SOBRE AS CENAS
E OS ESPETÁCULOS
por ordem de aparição em “Remix”
“Paixão”, do espetáculo “Vulcão” (1994), foi extraída do primeiríssimo trabalho da Companhia de Dança Deborah Colker. A coreografia não é sobre o amor. É sobre situações que revelam o ímpeto, o fascínio e o descontrole, oscilando entre o sublime e o patético.
A temperatura se mantém elevada com a cena “Delírios” de “Belle” (2014), espetáculo livremente inspirado no romance “Belle de Jour” (1928), de Joseph Kessel, e no filme “A Bela da Tarde” (1967), de Luís Buñuel. Em seus sonhos, a recatada personagem Séverine trava um duelo entre a razão e o instinto, encontrando seu alter ego, a libidinosa Belle.
A atmosfera onde pairam o sublime e a tensão tem sequência nas cenas originadas no espetáculo “4x4” (2002). “As Meninas” dançam ao som de uma sonata de Mozart, tocada ao vivo em piano no palco, anunciando o começo de uma das coreografias mais icônicas da Companhia. Em “Vasos”, bailarinos dançam alternando velocidade e delicadeza, fechando o primeiro ato de ‘’Remix”.
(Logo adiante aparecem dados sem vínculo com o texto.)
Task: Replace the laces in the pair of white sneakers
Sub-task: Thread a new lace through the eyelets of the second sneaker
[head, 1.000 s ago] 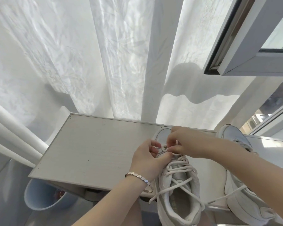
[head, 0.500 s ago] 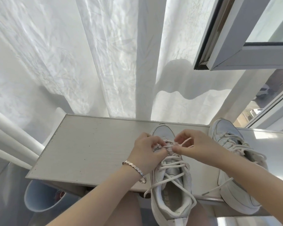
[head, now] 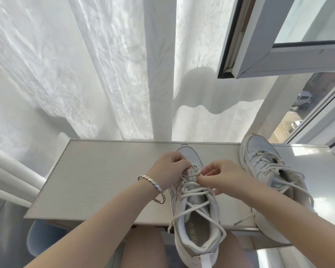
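Near sneaker (head: pixel 197 229) at front edge of table (head: pixel 104 180), heel overhanging toward lap. Second sneaker (head: pixel 269 171) at 2 o'clock from it, laced, one end trailing.
Left hand (head: pixel 170 169): fingers curled on lace (head: pixel 194 191) at toe-end rows. Right hand (head: pixel 220 176): thumb and forefinger pinch same lace from 3 o'clock.
Judgement: work row by row, draw slack evenly, keep shoe pinned.
Room to move lies toward 9 o'clock. Curtain (head: pixel 124 74) close at 12. Overhanging heel may tip.

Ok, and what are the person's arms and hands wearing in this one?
Both arms are bare, no sleeves in view. The left hand and right hand wear no gloves. A bracelet of small flat metallic links circles the left wrist; the right wrist carries nothing.
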`<action>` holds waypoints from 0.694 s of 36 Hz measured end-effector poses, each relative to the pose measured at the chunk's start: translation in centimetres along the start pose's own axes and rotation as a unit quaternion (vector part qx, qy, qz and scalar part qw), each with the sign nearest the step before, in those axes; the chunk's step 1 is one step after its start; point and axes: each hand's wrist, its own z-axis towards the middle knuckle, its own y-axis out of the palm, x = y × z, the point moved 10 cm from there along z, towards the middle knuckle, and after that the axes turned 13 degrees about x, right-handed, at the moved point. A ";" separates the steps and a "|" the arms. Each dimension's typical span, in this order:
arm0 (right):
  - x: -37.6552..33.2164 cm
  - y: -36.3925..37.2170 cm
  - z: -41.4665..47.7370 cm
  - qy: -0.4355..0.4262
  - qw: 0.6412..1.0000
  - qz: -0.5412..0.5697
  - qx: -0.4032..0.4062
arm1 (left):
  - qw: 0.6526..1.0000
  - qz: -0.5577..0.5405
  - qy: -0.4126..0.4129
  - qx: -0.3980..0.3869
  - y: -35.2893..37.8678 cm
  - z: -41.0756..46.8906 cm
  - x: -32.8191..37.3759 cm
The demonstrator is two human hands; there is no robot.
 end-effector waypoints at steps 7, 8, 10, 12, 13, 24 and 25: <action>0.1 -0.3 -0.1 -0.003 1.000 -0.010 0.024 | 0.990 0.121 0.075 -0.024 0.4 0.3 1.2; 0.2 -0.3 -0.2 -0.004 1.000 -0.009 0.026 | 0.990 0.120 0.075 -0.017 0.1 0.3 1.1; 0.1 -0.3 -0.2 -0.005 1.000 -0.006 0.028 | 0.991 0.113 0.072 -0.006 -0.5 0.4 1.0; 0.1 -0.3 -0.2 -0.008 1.000 -0.003 0.028 | 0.992 0.108 0.071 -0.004 -0.9 0.4 0.9; 0.1 -0.2 -0.2 -0.008 1.000 -0.003 0.029 | 0.991 0.112 0.072 -0.006 -1.0 0.4 1.0; 0.0 -0.2 -0.5 -0.023 0.999 -0.014 0.038 | 0.950 0.253 0.178 -0.044 0.0 -0.8 3.3; 0.0 -0.2 -0.5 -0.022 0.999 -0.013 0.039 | 0.940 0.278 0.196 -0.041 0.0 -0.9 3.6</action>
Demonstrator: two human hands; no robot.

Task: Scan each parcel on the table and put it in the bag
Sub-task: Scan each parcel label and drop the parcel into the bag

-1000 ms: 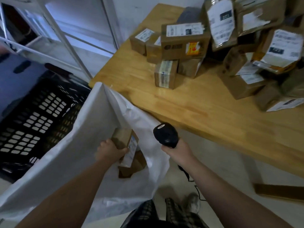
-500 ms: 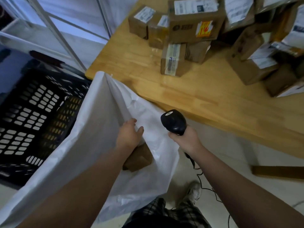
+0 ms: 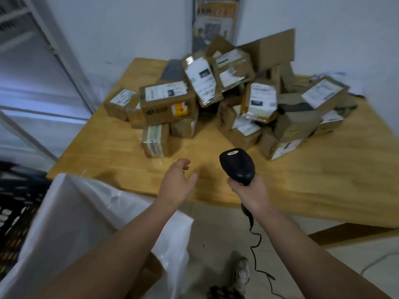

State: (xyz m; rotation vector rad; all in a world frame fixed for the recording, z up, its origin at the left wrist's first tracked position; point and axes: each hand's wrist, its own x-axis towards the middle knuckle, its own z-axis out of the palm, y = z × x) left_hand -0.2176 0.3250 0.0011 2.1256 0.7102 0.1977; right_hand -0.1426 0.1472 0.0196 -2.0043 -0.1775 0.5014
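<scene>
The left hand is empty, fingers loose and slightly spread, hovering over the front of the table at centre frame. The right hand, just to its right, is wrapped round the handle of a black scanner whose head points up towards the pile. Its cable trails down to the floor at lower centre.

The parcels are brown boxes with white labels, heaped across the upper middle and right of the frame. One small box stands apart at the pile's near left edge, directly above the left hand and closest to it. It leans on nothing that would fall. The white bag gapes open at lower left, beside the table's corner, with a black crate at the far left edge.

The step in hand looks like reaching for the next parcel. The small box seems the best pick, since pulling from deeper in the heap could tumble the stacked ones. A grip across its sides would leave the label uncovered. It should be turned so the barcode faces the scanner head squarely and held steady until it reads. Then it can be lowered into the bag's mouth without catching the rim.
</scene>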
Após o intervalo, o segundo ato de “Remix” é composto por duas cenas do espetáculo “Rota” (1997). “Gravidade” instaura um outro estado de espírito e uma outra condição física, onde o desequilíbrio se torna uma busca pelo equilíbrio.
O encerramento de “Remix” fica por conta da “Roda”, uma coreografia sobre a ocupação e exploração do espaço. A roda gigante também é uma referência lúdica ao brinquedo do parque de diversões e ao fluxo do nosso planeta, que gira constantemente para garantir a continuidade da vida.